The automaker earned a profit of $2.53 per share, which was down 17% from a year ago but 5 cents better than Wall Street’s expectations. Adjusted EBIT was down 32% to $3.04B, driving the company’s adjusted EBIT margin down 290 basis points to 6.4%. Isolating North American results, adjusted EBIT margin fell 480 basis points to 6.1%.
Revenue declined by 1.8% from a year ago to $47.12B, $1.12B better than anticipated.
In a letter to shareholders, CEO Mary Barra acknowledged the challenges the company faces due to its reliance on offshore manufacturing.
“We are positioning the business for a profitable, long-term future as we adapt to new trade and tax policies, and a rapidly evolving tech landscape,” Barra said in a letter to shareholders.
Mitigation efforts include $4B in new investment in U.S. assembly plants to add 300,000 units of capacity for high-margin, light-duty pickups, full size SUVs, and crossovers.
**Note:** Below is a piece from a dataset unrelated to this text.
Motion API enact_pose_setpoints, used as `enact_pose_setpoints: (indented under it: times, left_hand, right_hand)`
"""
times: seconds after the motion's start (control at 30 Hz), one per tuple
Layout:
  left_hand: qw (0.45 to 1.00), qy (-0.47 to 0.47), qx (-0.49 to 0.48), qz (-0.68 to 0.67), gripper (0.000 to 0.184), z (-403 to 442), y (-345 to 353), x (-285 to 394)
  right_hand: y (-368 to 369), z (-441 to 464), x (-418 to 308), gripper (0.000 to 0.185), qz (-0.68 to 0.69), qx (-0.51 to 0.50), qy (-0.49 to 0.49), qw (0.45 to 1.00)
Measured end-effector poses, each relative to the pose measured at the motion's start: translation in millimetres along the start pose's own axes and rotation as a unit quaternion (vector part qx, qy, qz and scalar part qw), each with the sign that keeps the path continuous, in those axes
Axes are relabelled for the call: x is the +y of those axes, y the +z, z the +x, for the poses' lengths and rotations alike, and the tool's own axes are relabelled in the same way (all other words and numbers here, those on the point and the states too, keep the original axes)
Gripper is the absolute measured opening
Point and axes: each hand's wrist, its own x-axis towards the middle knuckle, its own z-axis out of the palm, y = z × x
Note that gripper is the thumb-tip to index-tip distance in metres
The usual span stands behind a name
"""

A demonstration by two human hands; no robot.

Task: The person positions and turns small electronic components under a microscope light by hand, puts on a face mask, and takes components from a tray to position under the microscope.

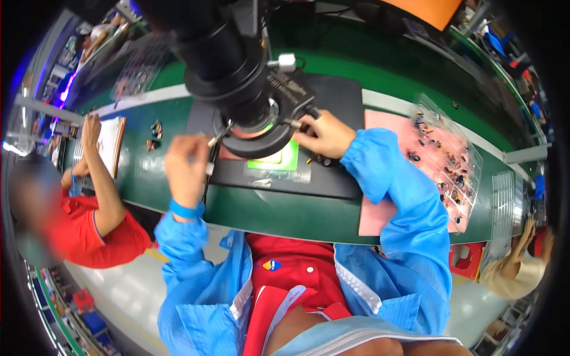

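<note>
A black microscope with a ring light at its lower end hangs over a black work mat. Under the ring lies a bright green plate, partly hidden by the lens. My left hand is raised at the left of the ring, close to a side screw; motion blurs its fingers. At the ring's right edge, my right hand has its fingers curled in; whatever they grip is hidden. Small dark parts lie on the mat just below that hand.
On the right, a clear compartment tray with several small parts rests on a pink sheet. Loose parts lie on the green table at left. A co-worker in red sits left; another person is far right.
</note>
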Motion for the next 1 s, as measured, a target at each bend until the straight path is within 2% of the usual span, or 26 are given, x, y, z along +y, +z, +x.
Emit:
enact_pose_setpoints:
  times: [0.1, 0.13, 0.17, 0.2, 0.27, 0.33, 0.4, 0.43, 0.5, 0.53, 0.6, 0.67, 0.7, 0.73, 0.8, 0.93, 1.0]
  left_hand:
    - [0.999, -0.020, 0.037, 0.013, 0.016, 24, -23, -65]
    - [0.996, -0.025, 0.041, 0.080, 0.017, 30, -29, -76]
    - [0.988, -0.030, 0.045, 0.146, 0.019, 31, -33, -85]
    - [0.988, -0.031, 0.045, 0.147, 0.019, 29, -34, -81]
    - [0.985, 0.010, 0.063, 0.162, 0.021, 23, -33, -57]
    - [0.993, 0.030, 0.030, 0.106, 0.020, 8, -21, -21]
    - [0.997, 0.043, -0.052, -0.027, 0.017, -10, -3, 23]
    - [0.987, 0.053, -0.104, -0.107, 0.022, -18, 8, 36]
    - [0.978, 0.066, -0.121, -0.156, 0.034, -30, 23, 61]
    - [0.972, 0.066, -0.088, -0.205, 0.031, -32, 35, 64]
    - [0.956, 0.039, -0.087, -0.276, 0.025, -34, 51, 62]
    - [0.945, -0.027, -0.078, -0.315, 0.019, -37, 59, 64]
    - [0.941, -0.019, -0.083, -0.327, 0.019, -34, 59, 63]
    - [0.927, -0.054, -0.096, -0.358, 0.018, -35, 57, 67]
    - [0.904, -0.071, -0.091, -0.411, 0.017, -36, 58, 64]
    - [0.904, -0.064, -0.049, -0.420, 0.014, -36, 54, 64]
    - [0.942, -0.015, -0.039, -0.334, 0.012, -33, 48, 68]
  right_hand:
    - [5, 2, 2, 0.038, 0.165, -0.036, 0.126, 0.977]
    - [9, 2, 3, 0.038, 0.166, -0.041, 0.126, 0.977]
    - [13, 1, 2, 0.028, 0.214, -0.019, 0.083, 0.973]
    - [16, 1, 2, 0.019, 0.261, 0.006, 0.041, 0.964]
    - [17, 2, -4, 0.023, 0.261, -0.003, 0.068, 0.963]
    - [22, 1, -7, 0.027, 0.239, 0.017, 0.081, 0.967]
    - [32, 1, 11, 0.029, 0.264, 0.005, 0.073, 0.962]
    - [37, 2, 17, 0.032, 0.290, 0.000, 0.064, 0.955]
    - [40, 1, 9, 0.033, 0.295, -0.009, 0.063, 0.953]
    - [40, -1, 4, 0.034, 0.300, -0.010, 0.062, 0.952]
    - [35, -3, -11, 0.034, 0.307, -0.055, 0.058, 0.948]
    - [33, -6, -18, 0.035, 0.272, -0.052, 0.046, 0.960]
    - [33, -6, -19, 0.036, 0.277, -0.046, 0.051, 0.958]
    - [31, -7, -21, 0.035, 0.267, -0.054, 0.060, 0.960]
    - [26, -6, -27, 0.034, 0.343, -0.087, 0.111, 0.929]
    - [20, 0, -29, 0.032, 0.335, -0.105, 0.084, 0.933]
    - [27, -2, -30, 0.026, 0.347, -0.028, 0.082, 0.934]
“This will help us satisfy unmet customer demand, greatly reduce our tariff exposure, and capture upside opportunities as we launch new models,” she added.
This additional capacity is expected to begin coming online in 28 months, after which the company projects it will build more than 2 million vehicles each year in the U.S.
Despite the challenging environment over the next 12 months, GM (NYSE:GM) reaffirmed its solid full year guidance, helping to offset some of the pressure on shares in early trading.
For the fiscal year, as GM (NYSE:GM) continues to deploy mitigation efforts to offset the impact of import tariffs, net income is expected to be within a range of $7.7B to $9.5B, or $8.25 to $10 per share versus $9.25 per share estimates. Adjusted EBIT is targeted for $10B to $12.5B versus estimates of $11.25B.